I'll post a photo of my yard and maybe make a layout so you can voice your opinions.

And thanks in advance for all your valuable help.


----------



## Energyvet (Jul 25, 2012)

Here are s few photos of the space:


----------



## cindy (Jun 29, 2012)

I would probably put it on the back of the lot where the tree line is, my location is similar I put it
against our back fence near the tree line it helps in the winter with wind break and also its positioned
so they get the warm evening sun in the winter but its shaded in the summer


----------



## ThreeJ (Jun 28, 2012)

Nice yard... I would go for the back corner, looks like a nice tall fence back there. Maybe it would help keep them in.


----------



## TinyHouse (Aug 31, 2012)

Downwind of the house..... 

'jes sayin


----------



## rob (Jun 20, 2012)

i would opt for the back corner. out of draft and protected on both sides.


----------



## hollyosborn (Jul 8, 2012)

totally that back corner!!! Beautiful yard by the way!!!


----------



## Energyvet (Jul 25, 2012)

Okay. Now I'm standing with my back to the street and here is the panorama from left to right:


----------



## TinyHouse (Aug 31, 2012)

In that corner on #2 and #3.


----------



## Energyvet (Jul 25, 2012)

That's what I was thinking Tiny.
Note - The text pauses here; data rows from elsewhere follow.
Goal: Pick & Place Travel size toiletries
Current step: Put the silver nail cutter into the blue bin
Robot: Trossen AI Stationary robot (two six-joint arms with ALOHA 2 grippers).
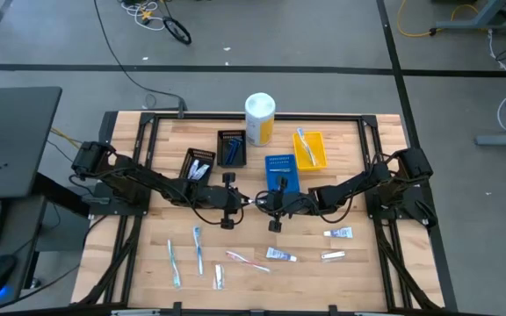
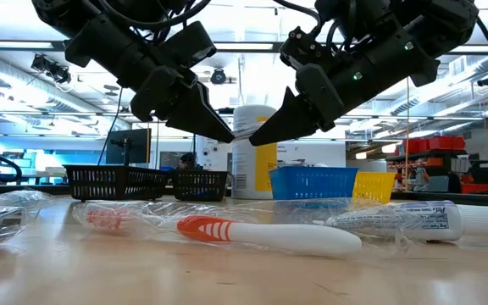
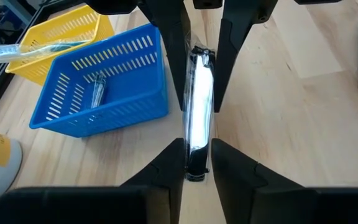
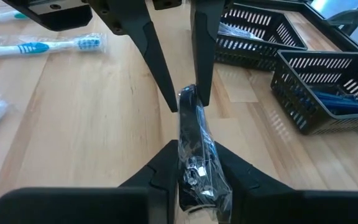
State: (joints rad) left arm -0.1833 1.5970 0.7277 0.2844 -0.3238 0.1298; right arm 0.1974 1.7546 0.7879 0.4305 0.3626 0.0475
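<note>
Both grippers met mid-table above the wood, tips facing. Left gripper (image 3: pixel 197 163) and right gripper (image 4: pixel 197 165) each pinched an end of one wrapped dark razor (image 3: pixel 199 109).

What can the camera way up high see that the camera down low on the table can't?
Only the high view shows the light-blue toothbrushes on the near left, and that the yellow tray already holds an item.

Only the low view shows, up close, the orange-and-white toothbrush in its clear wrapper, and the room behind the table.

Both show the left gripper and the right gripper meeting tip to tip above the table, plus the white-and-yellow canister and the blue tray.
</note>
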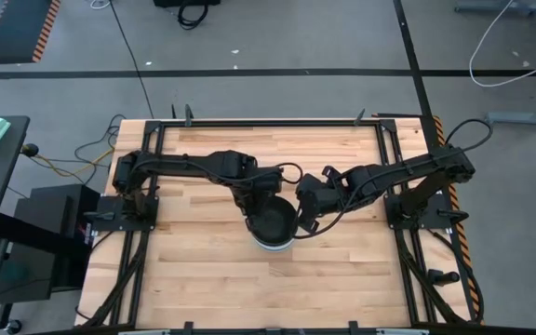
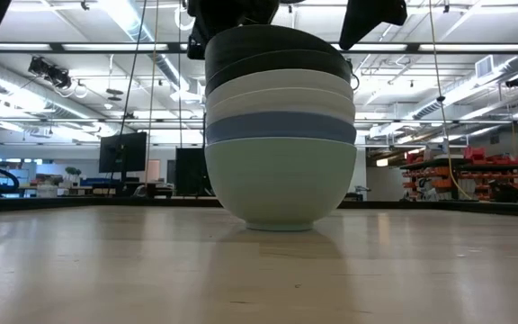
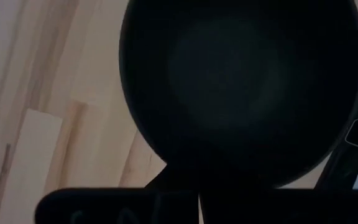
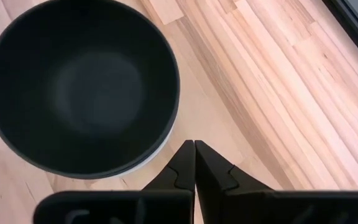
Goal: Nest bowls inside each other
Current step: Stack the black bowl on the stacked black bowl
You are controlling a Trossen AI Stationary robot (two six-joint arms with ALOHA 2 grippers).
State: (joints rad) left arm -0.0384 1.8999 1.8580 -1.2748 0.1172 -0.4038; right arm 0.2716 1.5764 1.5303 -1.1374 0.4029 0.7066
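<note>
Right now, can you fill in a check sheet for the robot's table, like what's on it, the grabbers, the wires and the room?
Surface: wooden table, bare planks around one stack.
Job's things: stack of bowls standing upright near the table's middle; pale mint green bowl at the bottom, then blue, white layers, black bowl on top.
Clutter: nothing seen on the table.
Grippers: left gripper shut, at the stack's far rim; right gripper shut, empty, beside the stack.
Cables: black cables along both arms; loose leads on the floor.
Surroundings: grey floor, dark cabinet on the left, monitors and shelves behind.
</note>
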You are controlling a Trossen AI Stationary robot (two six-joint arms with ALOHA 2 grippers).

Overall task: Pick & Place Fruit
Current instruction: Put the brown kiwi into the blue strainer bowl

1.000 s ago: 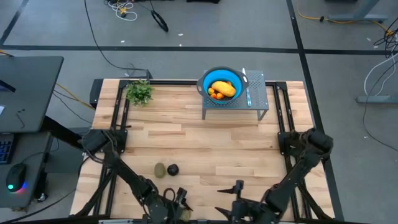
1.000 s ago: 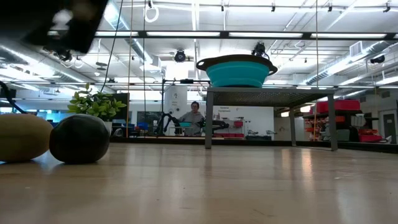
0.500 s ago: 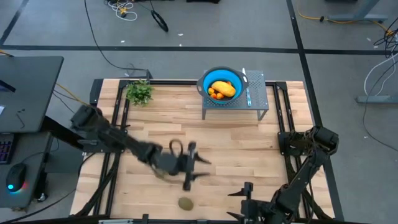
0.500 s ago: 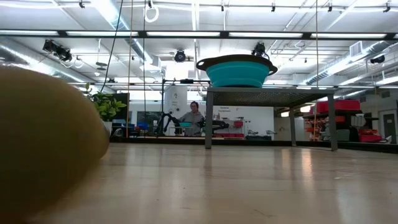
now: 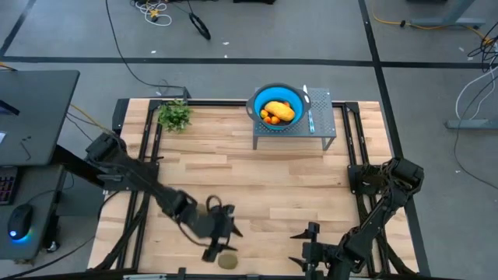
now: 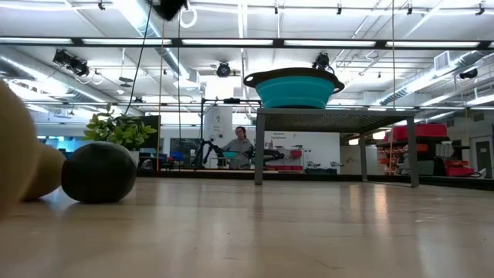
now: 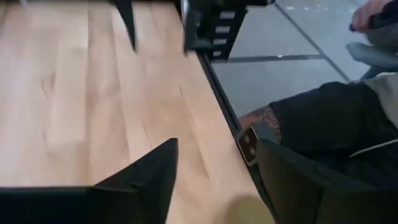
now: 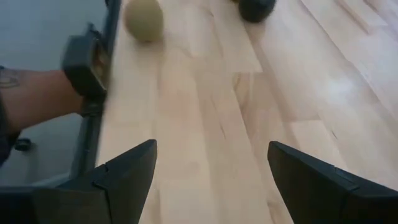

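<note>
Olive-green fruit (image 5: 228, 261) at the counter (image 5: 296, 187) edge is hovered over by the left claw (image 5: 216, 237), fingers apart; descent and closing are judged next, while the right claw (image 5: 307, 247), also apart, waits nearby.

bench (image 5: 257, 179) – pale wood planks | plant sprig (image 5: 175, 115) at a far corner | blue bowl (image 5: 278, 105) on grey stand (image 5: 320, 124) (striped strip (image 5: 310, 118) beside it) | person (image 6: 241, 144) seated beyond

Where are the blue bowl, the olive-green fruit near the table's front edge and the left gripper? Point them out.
blue bowl (image 5: 277, 99): high view, inner rim.
olive-green fruit (image 5: 228, 262): high view, its top.
left gripper (image 5: 221, 234): high view, between its open fingers.
</note>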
But that's the corner where the predators would be coming in. There's a little door back there to a stream, compost and very wild brush. But that feels like the best place. Not a lot of sun though.


----------



## BootedBantam (Aug 31, 2012)

Very nice. When will he be home from college to help you build the coop? How many chickens you thinking?


----------



## Energyvet (Jul 25, 2012)

Maybe before Thanksgiving. If not, then Thanksgiving. The coop will only hold 4 so I think that's my limit.


----------



## twentynine (Jul 11, 2012)

I like the back corner idea.

You said that you had a small gate in the fence leading back to a small stream, so I assume it is some long distance to your nieghbor to the back. Proximity to the nieghbor in the back is the only consideration.

Looks good. I have to much sun not enough shade.


----------